Die Segeberger Beute ist eine in Deutschland weit verbreitete Magazinbeute aus expandiertem Polystyrol (EPS, „Styropor“). Sie wurde in den 1970er Jahren am Bieneninstitut in Bad Segeberg (Schleswig-Holstein) entwickelt und hat sich seitdem als preisgünstige, gut isolierende Standardbeute besonders bei Hobby- und Berufsimkern im norddeutschen Raum etabliert.
Aufbau und Maße
Die Segeberger Beute folgt dem klassischen Magazin-Prinzip: gestapelte Zargen mit beweglichen Rähmchen, Bodenbrett, Innendeckel und Außendeckel. Das maßgebende Rähmchen ist das Deutsch-Normal-Maß (DN, 370 × 223 mm) – einige Hersteller bieten die Beute auch in Zandermaß an.
Die Wandstärke aus EPS beträgt etwa 30 mm, was eine deutlich höhere Wärmedämmung als bei Holzbeuten gleicher Größe ergibt. Innenseiten und Falze sind glatt gegossen; die Lagereinschränkungen sind dadurch minimal.
Vorteile
- Sehr gute Isolation – Bienen verbrauchen weniger Energie zur Temperaturregelung, was zu vitalen, früh entwickelten Völkern führt
- Geringes Gewicht – eine leere Zarge wiegt nur einen Bruchteil einer Holzzarge, vorteilhaft beim Wandern und Tragen
- Robust und langlebig – verrottet nicht, ist resistent gegen Feuchtigkeit, splittert nicht
- Günstig in der Anschaffung – preiswerter als hochwertige Holzbeuten
- Pflegeleicht – kein Holzanstrich, leicht zu desinfizieren
Nachteile und Kritik
- Materialfrage – Styropor ist ein Kunststoffprodukt; Imker mit ökologischem Anspruch oder in der wesensgemäßen Bienenhaltung lehnen es ab
- Kratzempfindlichkeit – Stockmeißel und scharfes Werkzeug hinterlassen Spuren; Bienen können Krümel ausnagen
- Brandgefahr – beim Abflammen zur Reinigung Vorsicht geboten; EPS ist brennbar
- Nicht für jeden Geschmack – das weiße, modulare Aussehen wirkt im Garten oder am Stand weniger natürlich als Holzbeuten
Hersteller und Varianten
Die Segeberger Beute wird heute von mehreren Imkereibedarf-Herstellern produziert; die bekanntesten sind Holtermann (der traditionelle Hersteller aus Bad Segeberg) sowie Mitbewerber wie Swienty.
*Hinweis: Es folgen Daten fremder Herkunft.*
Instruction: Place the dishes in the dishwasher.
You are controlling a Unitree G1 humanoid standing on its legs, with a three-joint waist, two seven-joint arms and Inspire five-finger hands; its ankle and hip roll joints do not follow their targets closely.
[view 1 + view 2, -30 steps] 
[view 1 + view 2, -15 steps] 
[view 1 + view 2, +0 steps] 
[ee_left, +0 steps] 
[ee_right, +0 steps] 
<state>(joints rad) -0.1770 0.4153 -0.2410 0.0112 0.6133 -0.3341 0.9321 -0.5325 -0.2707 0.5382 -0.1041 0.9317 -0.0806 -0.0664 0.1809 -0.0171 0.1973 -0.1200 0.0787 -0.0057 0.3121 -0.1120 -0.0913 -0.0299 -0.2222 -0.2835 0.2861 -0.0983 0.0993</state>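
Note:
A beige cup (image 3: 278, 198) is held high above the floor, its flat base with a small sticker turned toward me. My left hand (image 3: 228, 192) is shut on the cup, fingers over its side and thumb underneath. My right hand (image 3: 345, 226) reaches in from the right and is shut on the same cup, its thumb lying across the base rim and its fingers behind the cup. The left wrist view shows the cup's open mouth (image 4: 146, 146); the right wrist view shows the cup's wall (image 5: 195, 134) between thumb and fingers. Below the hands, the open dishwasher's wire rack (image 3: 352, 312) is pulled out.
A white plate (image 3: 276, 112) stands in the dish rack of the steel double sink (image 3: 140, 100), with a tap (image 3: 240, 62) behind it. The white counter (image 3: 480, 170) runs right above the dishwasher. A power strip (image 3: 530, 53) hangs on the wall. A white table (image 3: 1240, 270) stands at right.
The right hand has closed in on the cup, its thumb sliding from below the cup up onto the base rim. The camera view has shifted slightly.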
Erhältlich sind Varianten mit unterschiedlichen Zargenhöhen (Halbzarge, Ganzzarge), verschiedenen Bodenbrettern (offener Gitterboden mit Varroaschublade, geschlossener Boden), und unterschiedlichen Anflugbrettern.
Einsatz
Die Segeberger Beute ist eine gute Einsteiger-Beute: günstig, isolierend, langlebig. Sie eignet sich für stationäre Stände ebenso wie für die Wanderimkerei. Wer langfristig mit Holzbeuten arbeiten möchte, kann auch mit der Segeberger starten und später umsteigen – die Maße sind kompatibel mit normalen DN- oder Zander-Rähmchen.